▶ **Instructions for the task**
Nothing but the lines below between the line holding "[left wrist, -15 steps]" and the line holding "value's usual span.", inclusive, should appear in the answer, each set down exactly.

▶ **Entries supplied**
______________________________

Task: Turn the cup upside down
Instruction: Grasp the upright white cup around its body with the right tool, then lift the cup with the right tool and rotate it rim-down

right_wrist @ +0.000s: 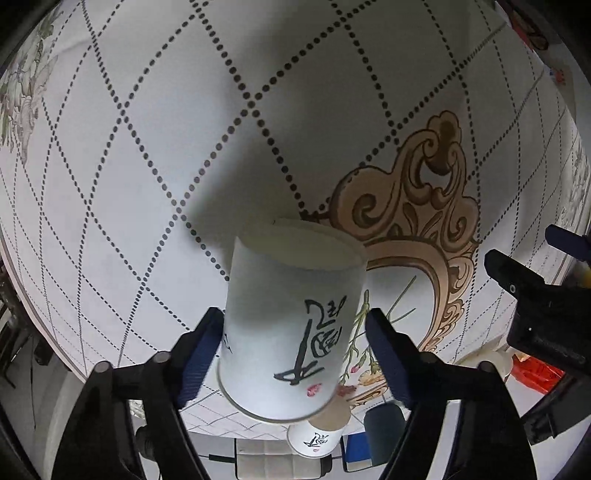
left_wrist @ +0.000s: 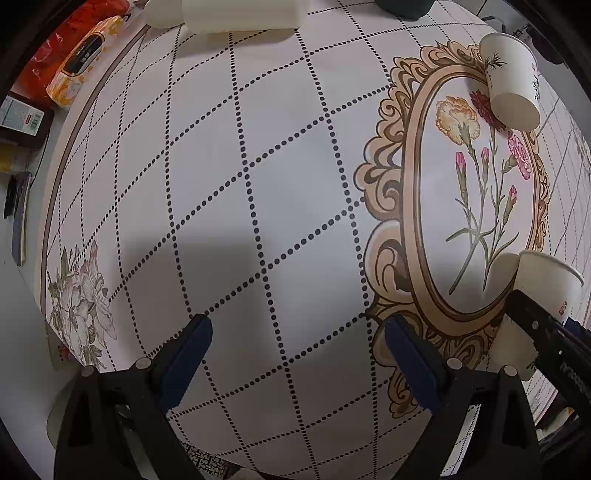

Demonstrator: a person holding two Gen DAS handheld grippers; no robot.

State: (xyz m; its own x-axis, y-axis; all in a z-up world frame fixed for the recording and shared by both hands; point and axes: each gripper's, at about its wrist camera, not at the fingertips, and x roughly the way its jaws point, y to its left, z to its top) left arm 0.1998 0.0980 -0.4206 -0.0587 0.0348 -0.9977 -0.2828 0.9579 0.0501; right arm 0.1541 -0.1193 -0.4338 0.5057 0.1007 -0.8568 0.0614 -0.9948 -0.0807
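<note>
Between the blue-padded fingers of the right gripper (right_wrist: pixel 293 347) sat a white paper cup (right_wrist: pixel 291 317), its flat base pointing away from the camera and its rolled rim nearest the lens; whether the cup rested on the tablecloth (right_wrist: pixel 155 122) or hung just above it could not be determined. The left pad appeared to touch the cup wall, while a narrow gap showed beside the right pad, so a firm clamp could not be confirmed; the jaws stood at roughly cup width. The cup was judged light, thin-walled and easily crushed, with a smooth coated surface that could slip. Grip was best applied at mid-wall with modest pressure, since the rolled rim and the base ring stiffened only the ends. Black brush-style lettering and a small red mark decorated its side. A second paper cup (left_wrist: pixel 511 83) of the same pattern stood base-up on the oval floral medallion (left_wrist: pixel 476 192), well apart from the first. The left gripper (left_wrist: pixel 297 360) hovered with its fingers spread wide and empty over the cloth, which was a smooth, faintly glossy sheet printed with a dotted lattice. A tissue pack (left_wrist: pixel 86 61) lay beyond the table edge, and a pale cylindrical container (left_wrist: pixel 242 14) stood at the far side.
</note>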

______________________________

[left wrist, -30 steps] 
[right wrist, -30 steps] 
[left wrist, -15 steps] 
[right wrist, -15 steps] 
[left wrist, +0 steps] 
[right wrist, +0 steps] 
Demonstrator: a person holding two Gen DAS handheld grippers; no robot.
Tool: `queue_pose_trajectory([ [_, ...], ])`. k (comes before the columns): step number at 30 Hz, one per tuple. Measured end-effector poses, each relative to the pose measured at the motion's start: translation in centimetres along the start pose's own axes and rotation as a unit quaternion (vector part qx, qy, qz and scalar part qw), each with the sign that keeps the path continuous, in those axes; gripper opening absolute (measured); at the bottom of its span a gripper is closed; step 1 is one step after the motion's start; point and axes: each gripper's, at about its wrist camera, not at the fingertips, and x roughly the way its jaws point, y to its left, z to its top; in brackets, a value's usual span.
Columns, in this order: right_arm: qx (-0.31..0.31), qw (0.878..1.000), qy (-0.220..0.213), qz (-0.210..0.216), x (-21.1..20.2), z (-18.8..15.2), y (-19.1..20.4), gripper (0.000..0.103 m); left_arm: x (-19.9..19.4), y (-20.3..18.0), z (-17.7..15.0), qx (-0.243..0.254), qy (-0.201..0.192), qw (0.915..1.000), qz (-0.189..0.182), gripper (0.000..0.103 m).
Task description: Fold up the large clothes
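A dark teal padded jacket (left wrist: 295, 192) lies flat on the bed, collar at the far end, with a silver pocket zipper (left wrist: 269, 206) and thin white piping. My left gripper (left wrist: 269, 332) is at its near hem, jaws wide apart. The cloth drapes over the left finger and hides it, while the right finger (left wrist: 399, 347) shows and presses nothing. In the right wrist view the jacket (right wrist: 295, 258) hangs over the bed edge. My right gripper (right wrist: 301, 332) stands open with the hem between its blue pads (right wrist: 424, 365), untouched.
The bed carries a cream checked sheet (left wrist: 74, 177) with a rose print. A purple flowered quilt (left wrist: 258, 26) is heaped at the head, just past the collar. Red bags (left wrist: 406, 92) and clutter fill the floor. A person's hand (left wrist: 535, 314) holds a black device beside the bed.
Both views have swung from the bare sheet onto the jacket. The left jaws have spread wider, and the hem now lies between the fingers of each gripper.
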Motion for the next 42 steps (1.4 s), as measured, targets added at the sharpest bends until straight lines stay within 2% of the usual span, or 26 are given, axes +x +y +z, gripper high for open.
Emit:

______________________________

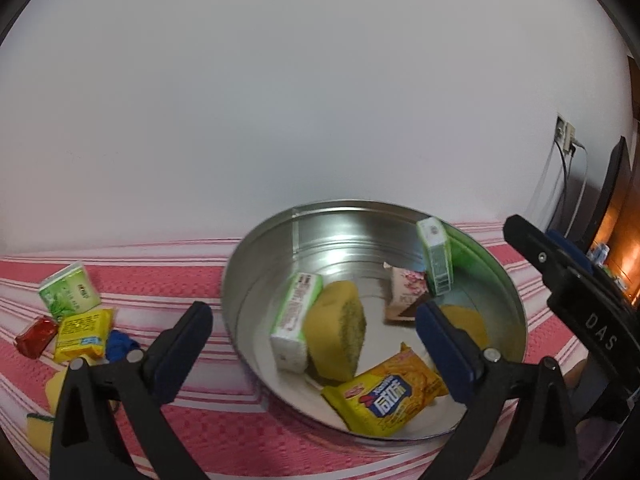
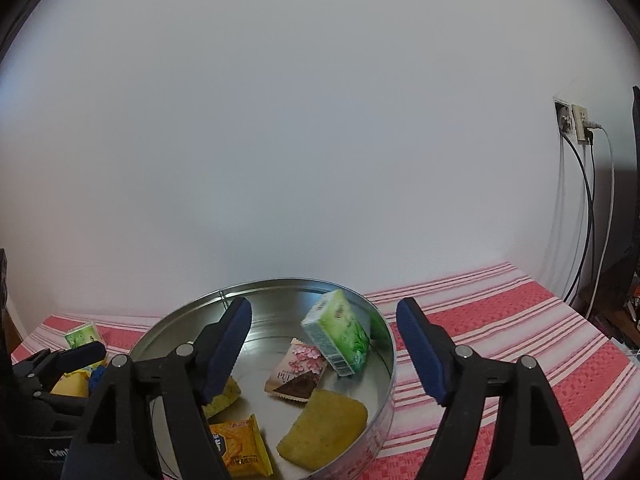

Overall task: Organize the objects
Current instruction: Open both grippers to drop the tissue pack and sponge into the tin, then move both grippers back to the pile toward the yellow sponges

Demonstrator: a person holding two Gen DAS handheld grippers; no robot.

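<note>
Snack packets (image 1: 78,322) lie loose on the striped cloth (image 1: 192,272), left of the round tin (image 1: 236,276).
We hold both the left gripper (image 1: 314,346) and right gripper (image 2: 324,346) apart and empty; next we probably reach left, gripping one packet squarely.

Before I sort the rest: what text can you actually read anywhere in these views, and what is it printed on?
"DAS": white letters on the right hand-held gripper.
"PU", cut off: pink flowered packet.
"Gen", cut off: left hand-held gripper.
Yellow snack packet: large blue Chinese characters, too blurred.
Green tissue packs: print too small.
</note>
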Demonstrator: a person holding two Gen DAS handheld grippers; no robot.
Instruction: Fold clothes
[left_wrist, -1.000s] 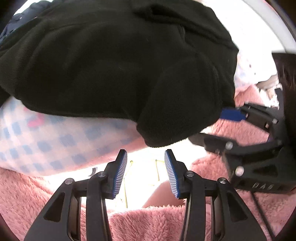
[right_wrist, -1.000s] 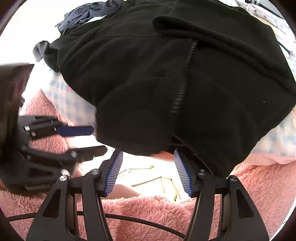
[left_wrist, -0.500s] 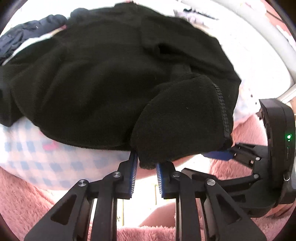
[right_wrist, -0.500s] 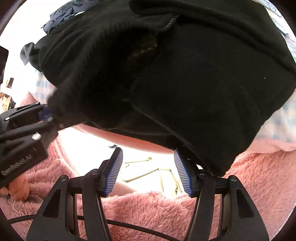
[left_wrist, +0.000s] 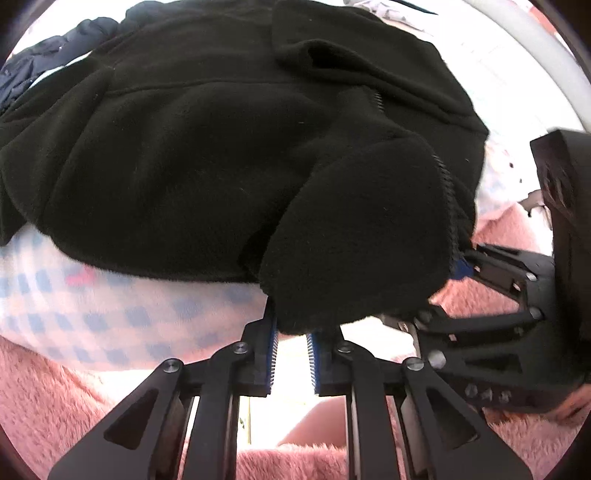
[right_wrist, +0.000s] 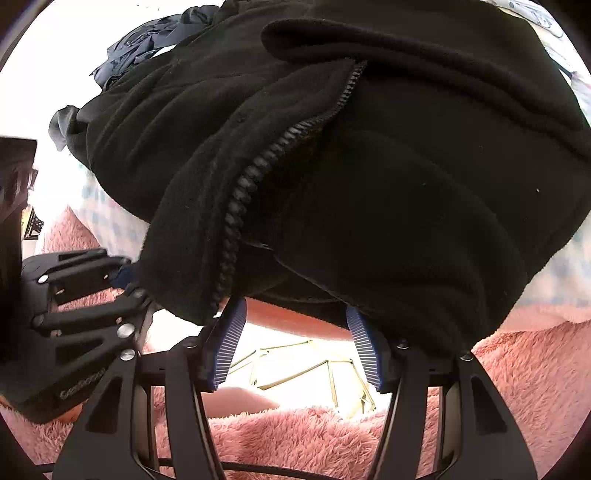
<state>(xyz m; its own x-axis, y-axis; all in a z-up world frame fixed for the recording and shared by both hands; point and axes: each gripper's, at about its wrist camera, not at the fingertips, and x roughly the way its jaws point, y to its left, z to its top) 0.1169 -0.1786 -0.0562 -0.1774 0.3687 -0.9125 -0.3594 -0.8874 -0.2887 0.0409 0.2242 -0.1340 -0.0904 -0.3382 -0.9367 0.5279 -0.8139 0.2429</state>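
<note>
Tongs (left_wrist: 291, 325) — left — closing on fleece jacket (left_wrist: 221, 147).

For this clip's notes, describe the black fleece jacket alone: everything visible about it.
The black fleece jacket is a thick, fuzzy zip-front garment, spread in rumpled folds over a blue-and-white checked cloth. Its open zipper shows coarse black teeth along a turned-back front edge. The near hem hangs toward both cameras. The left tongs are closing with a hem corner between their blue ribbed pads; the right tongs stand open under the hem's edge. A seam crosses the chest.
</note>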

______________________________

▶ **Your solution**
[left wrist, -15 steps] 
[right wrist, -15 steps] 
[left wrist, +0 steps] 
[right wrist, +0 steps] 
Demonstrator: a person holding two Gen DAS handheld grippers; no robot.
Tool: `queue_pose_trajectory([ [_, ...], ])`. k (comes before the columns): step number at 30 Hz, one per tuple. Measured end-effector poses, each relative to the pose measured at the motion's start: translation in centimetres along the start pose's own axes and rotation as a unit quaternion (vector part qx, qy, qz and scalar part qw), each with the sign that keeps the path continuous, in those axes; gripper opening absolute (measured); at the bottom of its span a gripper is closed; step 1 is one step after the motion's start; point and axes: each gripper's, at about its wrist camera, not at the fingertips, and x roughly the way its jaws point, y to its left, z to its top; in brackets, a value's usual span.

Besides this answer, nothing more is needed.